Data from IBEX helps astrophysicists clear up decades-old mysteries

Feb 14, 2014 09:02 GMT  ·  By
A model of the interstellar magnetic fields – which would otherwise be straight – warping around the outside of our heliosphere
   A model of the interstellar magnetic fields – which would otherwise be straight – warping around the outside of our heliosphere

Using data from the NASA Interstellar Boundary Explorer (IBEX), a team of astronomers was recently able to collect a wealth of data on the nature of the interstellar space through which our solar system currently travels inside the Milky Way. The study may also help explain why the solar system gets more cosmic rays from one direction than another.

Voyager 1 data were very useful for this study, but not as much as experts had hoped. While the probe did manage to exit the heliosphere – the maximum extent of the Sun's influence over interstellar space – its readings are only valid for one direction of motion as the solar system moves through the galaxy.

By combining Voyager 1 and IBEX data, researchers were over the past few years able to gain a deeper understanding of the magnetic system developing around the solar system as it moves through space. However, these studies also raised a number of new issues, which still require explanations.

One of the most interesting areas of research has been to determine how and why massively energetic cosmic ray particles stream inside the solar system from elsewhere in the Milky Way. What IBEX found is a magnetic field that is nearly perpendicular to the motion of the Sun through the galaxy.

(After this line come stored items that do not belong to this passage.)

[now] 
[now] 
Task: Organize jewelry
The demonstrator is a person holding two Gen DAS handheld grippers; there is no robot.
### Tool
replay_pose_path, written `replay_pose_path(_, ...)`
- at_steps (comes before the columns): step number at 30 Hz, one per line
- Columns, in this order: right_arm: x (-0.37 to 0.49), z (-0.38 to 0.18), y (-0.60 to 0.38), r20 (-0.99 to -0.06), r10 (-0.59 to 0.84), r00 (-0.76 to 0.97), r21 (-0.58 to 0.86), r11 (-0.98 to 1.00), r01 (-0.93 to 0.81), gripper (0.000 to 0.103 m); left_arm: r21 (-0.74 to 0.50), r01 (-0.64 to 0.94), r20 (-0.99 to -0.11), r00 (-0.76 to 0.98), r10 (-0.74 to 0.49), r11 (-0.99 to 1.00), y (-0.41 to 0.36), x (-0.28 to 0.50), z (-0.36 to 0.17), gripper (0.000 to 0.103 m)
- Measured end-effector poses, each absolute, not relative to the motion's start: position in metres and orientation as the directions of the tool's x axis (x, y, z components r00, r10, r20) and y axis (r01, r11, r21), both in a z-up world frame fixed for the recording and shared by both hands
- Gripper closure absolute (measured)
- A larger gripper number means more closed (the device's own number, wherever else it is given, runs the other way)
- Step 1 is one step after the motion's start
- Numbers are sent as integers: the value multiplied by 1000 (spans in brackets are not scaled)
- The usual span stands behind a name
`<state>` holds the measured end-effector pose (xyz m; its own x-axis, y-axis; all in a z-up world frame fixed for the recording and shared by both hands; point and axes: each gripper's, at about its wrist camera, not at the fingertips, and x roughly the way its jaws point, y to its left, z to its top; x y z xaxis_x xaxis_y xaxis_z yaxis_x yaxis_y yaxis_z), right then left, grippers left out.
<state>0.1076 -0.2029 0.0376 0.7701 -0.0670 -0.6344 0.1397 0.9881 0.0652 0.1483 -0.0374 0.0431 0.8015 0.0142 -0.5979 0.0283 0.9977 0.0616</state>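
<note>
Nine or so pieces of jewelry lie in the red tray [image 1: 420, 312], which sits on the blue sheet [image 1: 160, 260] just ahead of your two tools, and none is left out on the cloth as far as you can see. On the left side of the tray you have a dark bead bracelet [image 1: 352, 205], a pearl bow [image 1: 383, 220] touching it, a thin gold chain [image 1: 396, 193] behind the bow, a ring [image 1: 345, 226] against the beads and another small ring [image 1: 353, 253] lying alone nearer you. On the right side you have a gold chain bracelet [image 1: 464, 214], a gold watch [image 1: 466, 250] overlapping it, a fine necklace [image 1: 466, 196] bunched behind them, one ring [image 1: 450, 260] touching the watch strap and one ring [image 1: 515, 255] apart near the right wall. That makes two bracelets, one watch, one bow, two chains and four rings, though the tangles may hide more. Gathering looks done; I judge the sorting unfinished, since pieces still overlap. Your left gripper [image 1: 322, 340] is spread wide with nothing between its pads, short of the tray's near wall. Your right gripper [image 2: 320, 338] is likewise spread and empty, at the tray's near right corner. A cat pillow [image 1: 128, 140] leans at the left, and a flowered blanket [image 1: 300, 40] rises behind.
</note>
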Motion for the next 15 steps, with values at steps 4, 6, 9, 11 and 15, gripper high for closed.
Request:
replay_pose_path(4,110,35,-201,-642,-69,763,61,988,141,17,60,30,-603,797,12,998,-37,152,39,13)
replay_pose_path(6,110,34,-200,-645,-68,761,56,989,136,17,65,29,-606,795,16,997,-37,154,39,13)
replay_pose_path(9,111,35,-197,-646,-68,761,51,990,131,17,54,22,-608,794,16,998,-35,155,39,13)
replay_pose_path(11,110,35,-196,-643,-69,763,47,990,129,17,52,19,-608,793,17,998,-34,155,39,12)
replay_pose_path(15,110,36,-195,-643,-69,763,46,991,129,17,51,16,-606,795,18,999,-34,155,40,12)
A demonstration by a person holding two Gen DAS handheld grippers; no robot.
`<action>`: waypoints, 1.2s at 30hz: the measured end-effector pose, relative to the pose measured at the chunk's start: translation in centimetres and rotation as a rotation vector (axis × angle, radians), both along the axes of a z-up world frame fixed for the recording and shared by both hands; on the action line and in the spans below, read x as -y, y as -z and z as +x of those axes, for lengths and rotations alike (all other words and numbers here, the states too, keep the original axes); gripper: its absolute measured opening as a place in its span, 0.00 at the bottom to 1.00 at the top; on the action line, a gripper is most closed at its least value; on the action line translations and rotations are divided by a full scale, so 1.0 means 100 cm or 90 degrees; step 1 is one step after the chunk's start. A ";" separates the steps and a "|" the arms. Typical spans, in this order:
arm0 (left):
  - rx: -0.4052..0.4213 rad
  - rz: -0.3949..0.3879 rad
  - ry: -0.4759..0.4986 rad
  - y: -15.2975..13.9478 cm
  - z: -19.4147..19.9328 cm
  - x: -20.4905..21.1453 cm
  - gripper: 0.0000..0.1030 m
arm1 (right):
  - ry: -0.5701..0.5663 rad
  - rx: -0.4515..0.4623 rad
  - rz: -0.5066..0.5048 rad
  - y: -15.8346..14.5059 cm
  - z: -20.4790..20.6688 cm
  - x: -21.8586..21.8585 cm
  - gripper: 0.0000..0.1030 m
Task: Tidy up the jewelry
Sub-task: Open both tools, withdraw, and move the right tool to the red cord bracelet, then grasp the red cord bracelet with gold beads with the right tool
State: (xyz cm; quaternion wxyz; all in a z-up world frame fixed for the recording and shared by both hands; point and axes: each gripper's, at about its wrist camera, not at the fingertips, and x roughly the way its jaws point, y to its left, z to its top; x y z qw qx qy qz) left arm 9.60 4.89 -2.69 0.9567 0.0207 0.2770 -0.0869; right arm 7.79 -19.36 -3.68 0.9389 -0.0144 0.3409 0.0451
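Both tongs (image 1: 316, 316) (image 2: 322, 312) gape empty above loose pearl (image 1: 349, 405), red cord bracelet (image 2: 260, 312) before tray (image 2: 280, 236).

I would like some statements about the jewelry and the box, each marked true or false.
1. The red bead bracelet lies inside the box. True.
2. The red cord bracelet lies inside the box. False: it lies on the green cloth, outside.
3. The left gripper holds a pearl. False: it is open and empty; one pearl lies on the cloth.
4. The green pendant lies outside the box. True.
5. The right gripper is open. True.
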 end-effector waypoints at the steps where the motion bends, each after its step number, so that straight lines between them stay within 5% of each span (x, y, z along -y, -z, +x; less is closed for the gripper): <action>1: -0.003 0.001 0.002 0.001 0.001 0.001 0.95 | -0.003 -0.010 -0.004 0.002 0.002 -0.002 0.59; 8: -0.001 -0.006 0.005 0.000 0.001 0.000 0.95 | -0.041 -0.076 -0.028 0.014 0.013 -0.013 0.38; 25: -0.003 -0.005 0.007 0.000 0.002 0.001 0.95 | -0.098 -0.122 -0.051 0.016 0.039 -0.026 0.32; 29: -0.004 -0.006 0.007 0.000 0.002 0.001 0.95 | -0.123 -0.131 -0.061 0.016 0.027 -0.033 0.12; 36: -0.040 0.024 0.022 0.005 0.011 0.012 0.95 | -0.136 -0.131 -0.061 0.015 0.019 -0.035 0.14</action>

These data may soon be used to explain why one side of the Sun appears to be getting higher amounts of high-energy cosmic rays than the other. “It's a fascinating time,” says the first author of the paper, researchers Nathan Schwadron from the University of New Hampshire in Durham.

“Fifty years ago, we were making the first measurements of the solar wind and understanding the nature of what was just beyond near-Earth space. Now, a whole new realm of science is opening up as we try to understand the physics all the way outside the heliosphere,” the expert adds.

Details of the new study appear in a paper published in the February 13 issue of the esteemed scientific journal Science Express. A consortium of universities and research centers in the United States also contributed to the research effort.

“At some level, it's like trying to determine the wind direction when you're riding a bike very quickly and the wind isn't particularly strong. There's some effect from the wind, but it's small and hard to measure,” says IBEX project scientist Eric Christian, from the NASA Goddard Space Flight Center.